Nach einem stärkeren Rückgang wird Solana derzeit in einer schwachen Erholungsphase um 84-85 US-Dollar gehandelt. Der Preis steht auf längeren Zeitrahmen weiterhin unter Druck, unternimmt aber den Versuch, sich lokal zu stabilisieren. Obwohl die Struktur noch nicht bullisch ist, befindet sie sich auch nicht mehr im freien Fall, wodurch die Positionierung wichtiger wird als der Trend.

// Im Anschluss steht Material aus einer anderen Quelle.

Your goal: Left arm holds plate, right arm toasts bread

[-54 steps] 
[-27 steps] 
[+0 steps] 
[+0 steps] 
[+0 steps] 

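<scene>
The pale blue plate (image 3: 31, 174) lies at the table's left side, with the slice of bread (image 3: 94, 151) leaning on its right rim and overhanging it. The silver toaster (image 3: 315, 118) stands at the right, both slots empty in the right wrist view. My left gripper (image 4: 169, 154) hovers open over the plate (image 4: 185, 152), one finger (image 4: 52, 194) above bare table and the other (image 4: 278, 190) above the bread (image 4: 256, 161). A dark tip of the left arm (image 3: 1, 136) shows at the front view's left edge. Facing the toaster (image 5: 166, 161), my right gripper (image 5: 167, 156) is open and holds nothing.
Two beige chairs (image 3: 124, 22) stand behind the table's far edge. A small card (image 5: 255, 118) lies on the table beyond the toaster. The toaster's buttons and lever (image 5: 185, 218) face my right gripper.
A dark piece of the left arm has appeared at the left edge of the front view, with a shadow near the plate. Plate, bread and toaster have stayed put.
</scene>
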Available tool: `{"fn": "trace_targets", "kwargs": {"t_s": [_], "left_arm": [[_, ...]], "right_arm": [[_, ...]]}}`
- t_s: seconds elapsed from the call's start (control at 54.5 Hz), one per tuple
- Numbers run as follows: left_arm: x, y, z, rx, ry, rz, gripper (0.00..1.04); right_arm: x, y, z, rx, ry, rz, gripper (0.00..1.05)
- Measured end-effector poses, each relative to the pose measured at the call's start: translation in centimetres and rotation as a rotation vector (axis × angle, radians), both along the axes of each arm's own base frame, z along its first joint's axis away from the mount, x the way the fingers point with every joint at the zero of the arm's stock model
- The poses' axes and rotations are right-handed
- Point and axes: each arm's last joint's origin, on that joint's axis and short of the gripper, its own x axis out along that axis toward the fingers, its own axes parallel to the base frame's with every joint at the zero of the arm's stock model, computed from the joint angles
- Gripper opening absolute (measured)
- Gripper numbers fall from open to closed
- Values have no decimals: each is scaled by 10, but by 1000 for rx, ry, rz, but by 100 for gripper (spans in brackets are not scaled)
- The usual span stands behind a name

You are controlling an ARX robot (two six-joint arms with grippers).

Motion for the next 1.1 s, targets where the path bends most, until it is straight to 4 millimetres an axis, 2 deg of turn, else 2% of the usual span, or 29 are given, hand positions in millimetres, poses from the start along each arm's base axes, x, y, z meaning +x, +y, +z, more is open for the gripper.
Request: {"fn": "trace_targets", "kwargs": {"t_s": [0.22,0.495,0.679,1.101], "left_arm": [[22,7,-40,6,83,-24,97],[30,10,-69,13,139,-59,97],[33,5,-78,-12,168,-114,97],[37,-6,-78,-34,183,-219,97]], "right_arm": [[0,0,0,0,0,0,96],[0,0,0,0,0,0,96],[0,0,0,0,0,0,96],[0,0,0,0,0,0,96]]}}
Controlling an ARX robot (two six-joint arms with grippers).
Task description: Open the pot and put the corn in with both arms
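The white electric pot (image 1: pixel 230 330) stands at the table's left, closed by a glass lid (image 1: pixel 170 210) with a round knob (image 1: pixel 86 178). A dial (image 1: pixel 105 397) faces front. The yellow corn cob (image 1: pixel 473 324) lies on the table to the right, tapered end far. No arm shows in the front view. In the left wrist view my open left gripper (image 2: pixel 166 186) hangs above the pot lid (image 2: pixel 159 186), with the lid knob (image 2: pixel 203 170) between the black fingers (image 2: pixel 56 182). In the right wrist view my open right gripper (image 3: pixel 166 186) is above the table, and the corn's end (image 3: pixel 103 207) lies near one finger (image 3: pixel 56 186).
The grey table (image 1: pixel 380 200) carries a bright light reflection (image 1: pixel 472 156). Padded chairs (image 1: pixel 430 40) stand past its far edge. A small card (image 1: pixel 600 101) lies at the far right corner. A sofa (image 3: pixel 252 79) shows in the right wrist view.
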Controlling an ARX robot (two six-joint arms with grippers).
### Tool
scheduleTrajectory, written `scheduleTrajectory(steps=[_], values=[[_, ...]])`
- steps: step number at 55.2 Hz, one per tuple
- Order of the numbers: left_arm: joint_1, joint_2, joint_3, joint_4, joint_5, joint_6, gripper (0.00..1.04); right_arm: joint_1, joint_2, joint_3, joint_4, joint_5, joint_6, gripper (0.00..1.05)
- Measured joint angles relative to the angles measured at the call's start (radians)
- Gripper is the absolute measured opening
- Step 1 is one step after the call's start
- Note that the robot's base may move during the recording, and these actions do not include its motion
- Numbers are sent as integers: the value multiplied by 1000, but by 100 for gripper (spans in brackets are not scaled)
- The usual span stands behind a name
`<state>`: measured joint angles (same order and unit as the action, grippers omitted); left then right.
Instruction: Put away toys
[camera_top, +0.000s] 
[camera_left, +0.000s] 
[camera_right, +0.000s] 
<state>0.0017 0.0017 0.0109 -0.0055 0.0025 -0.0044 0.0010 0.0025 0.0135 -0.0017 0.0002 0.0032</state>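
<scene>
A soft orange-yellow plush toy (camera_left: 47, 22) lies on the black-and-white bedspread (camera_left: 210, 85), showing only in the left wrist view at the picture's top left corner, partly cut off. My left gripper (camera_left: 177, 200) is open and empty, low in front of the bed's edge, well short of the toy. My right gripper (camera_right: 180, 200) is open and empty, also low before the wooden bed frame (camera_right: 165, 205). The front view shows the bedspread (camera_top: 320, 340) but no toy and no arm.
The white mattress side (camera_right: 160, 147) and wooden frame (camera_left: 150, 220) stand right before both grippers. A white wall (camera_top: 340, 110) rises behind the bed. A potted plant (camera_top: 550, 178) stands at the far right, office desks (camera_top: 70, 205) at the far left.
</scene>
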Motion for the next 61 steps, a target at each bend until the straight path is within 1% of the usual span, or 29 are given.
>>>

Die Schiefe des Long/Short-Verhältnisses ist derzeit am auffälligsten. Zugunsten einer bullischen Positionierung ist das Verhältnis an einigen Börsen deutlich zu Long-Positionen geneigt und übertrifft sogar 3:1. Dieses Ungleichgewicht ist aggressiv. Es zeigt, dass Händler, obwohl der Preis noch keine Umkehr bestätigt hat, überwiegend auf eine Fortsetzung des Aufwärtstrends wetten.
Diese Unterscheidung ist wichtig, da das Long/Short-Verhältnis oft falsch interpretiert wird. Dominanz oder Kapitalstärke werden dadurch nicht gemessen. Es zeigt die Verteilung der Händler und nicht die Kapitalallokation. Da Long- und Short-Positionen an Derivatemärkten strukturell immer eins zu eins übereinstimmen, weist das Verhältnis auf eine Tendenz und nicht auf die Größe hin.
Man muss das Open Interest heranziehen, um die Bedeutung dieser bullischen Tendenz zu bestimmen. Solanas Open Interest liegt derzeit bei rund 5,1 Milliarden US-Dollar, wächst nicht schnell und geht in bestimmten Situationen sogar leicht zurück. Daraus lässt sich Wichtiges ableiten.
Obwohl der Markt bullisch tendiert, wird nicht viel mehr Geld für diese Ansicht bereitgestellt. Dies macht das Setup instabil. Eine starke Überzeugung und frisches Geld, das in den Markt fließt, wäre angezeigt, wenn das Open Interest im Einklang mit der Long-Tendenz steigen würde. Stattdessen ist eine Positionierung ohne Expansion zu beobachten, was die Wahrscheinlichkeit von Instabilität erhöht.
Ein Long Squeeze könnte die Folge sein, wenn diese Long-Positionen anfällig werden und sich schnell auflösen, falls der Preis den Widerstand nicht durchbrechen kann. Solana hat gleichzeitig weiterhin ein High-Beta-Asset-Profil. Liquiditätskonzentration und Händlerreflexivität führen dazu, dass sich der Kurs aggressiv bewegt, sobald sich das Momentum umkehrt und echte Nachfrage einsetzt.
Dies impliziert, dass das jetzt bestehende Ungleichgewicht in beide Richtungen gehen kann. Wenn der Preis beginnt, aufwärts zu tendieren, könnte dies einen Ausbruch beschleunigen; wenn der Markt bullische Erwartungen widerlegt, könnte dies einen Rückgang beschleunigen. Das Long/Short-Verhältnis sollte von Anlegern nicht als Beweis für Bullenstärke interpretiert werden. Es fungiert als Druckmesser.
Dieser Druck nimmt derzeit zu, aber es ist ebenso wahrscheinlich, dass er durch Liquidation gelöst wird wie durch eine Fortsetzung, wenn kein erhöhtes Open Interest und keine strukturelle Preisbestätigung vorliegen.